● The data:
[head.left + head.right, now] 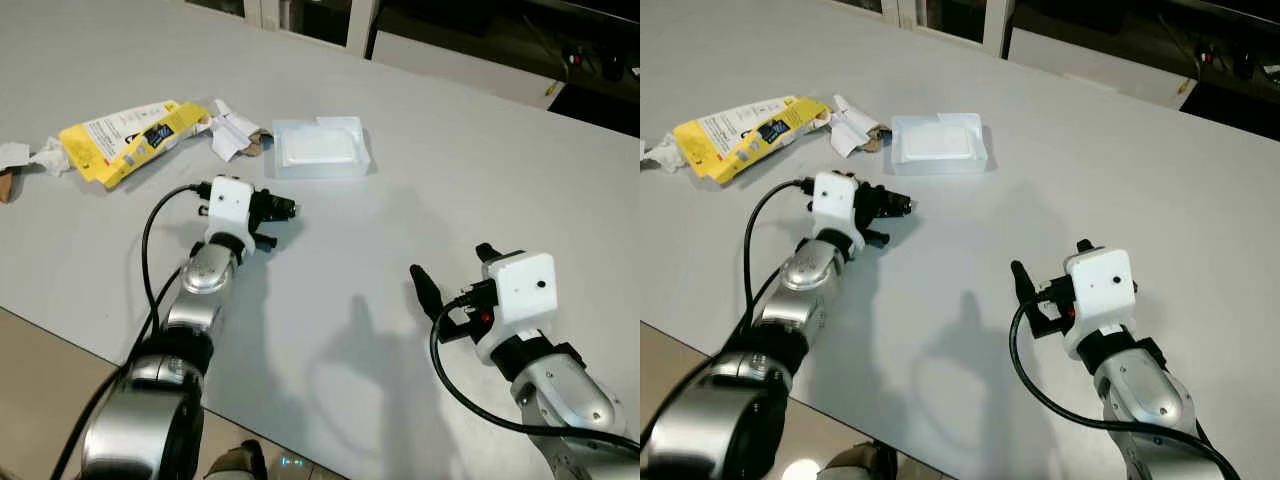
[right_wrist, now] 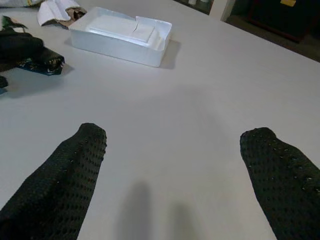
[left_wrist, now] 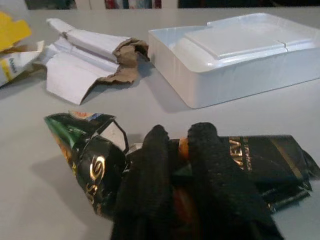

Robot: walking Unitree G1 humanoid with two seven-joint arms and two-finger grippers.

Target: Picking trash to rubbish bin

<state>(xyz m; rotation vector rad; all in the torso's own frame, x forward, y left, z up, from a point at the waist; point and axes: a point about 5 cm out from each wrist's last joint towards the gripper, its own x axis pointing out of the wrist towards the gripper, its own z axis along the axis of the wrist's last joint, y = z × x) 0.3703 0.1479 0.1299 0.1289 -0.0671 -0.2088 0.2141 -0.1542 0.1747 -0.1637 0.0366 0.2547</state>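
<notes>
My left gripper (image 1: 272, 212) is shut on a dark green and black snack wrapper (image 3: 95, 155), low over the grey table (image 1: 420, 140); the wrapper (image 1: 283, 208) sticks out on both sides of the fingers (image 3: 210, 170). Just beyond it lie a white plastic tray (image 1: 320, 148), a crumpled white and brown paper (image 1: 232, 130) and a yellow packet (image 1: 125, 138). My right gripper (image 1: 452, 264) hovers open over bare table to the right, nothing between its fingers (image 2: 65, 185).
A crumpled tissue (image 1: 45, 158) lies at the far left beside the yellow packet. The table's near edge (image 1: 60, 335) runs diagonally at lower left, with floor below it. Dark furniture stands behind the far edge.
</notes>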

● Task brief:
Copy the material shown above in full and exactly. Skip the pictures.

● Task answer:
[head.left + head.right, now] 
[right_wrist, now] 
[left_wrist, now] 

Robot: walking Unitree G1 humanoid with two seven-joint arms and two-finger grippers.

Target: Picking trash to rubbish bin

<state>(xyz m; rotation vector rad; all in the torso's own frame, x forward, y left, z up, from a point at the waist; point and axes: a point about 5 cm out from each wrist's last joint towards the gripper, its own x axis pointing out of the wrist towards the gripper, its own z axis along the axis of the wrist's last joint, y = z × x) 0.3703 0.1479 0.1299 0.1289 -0.0671 -0.2088 0.2141 -0.1542 0.1747 -0.1637 0.0366 0.2547</state>
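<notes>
My left gripper (image 1: 272, 212) is shut on a dark green and black snack wrapper (image 3: 95, 155), low over the grey table (image 1: 420, 140); the wrapper (image 1: 283, 208) sticks out on both sides of the fingers (image 3: 210, 170). Just beyond it lie a white plastic tray (image 1: 320, 148), a crumpled white and brown paper (image 1: 232, 130) and a yellow packet (image 1: 125, 138). My right gripper (image 1: 452, 264) hovers open over bare table to the right, nothing between its fingers (image 2: 65, 185).
A crumpled tissue (image 1: 45, 158) lies at the far left beside the yellow packet. The table's near edge (image 1: 60, 335) runs diagonally at lower left, with floor below it. Dark furniture stands behind the far edge.
</notes>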

This exercise requires no further work.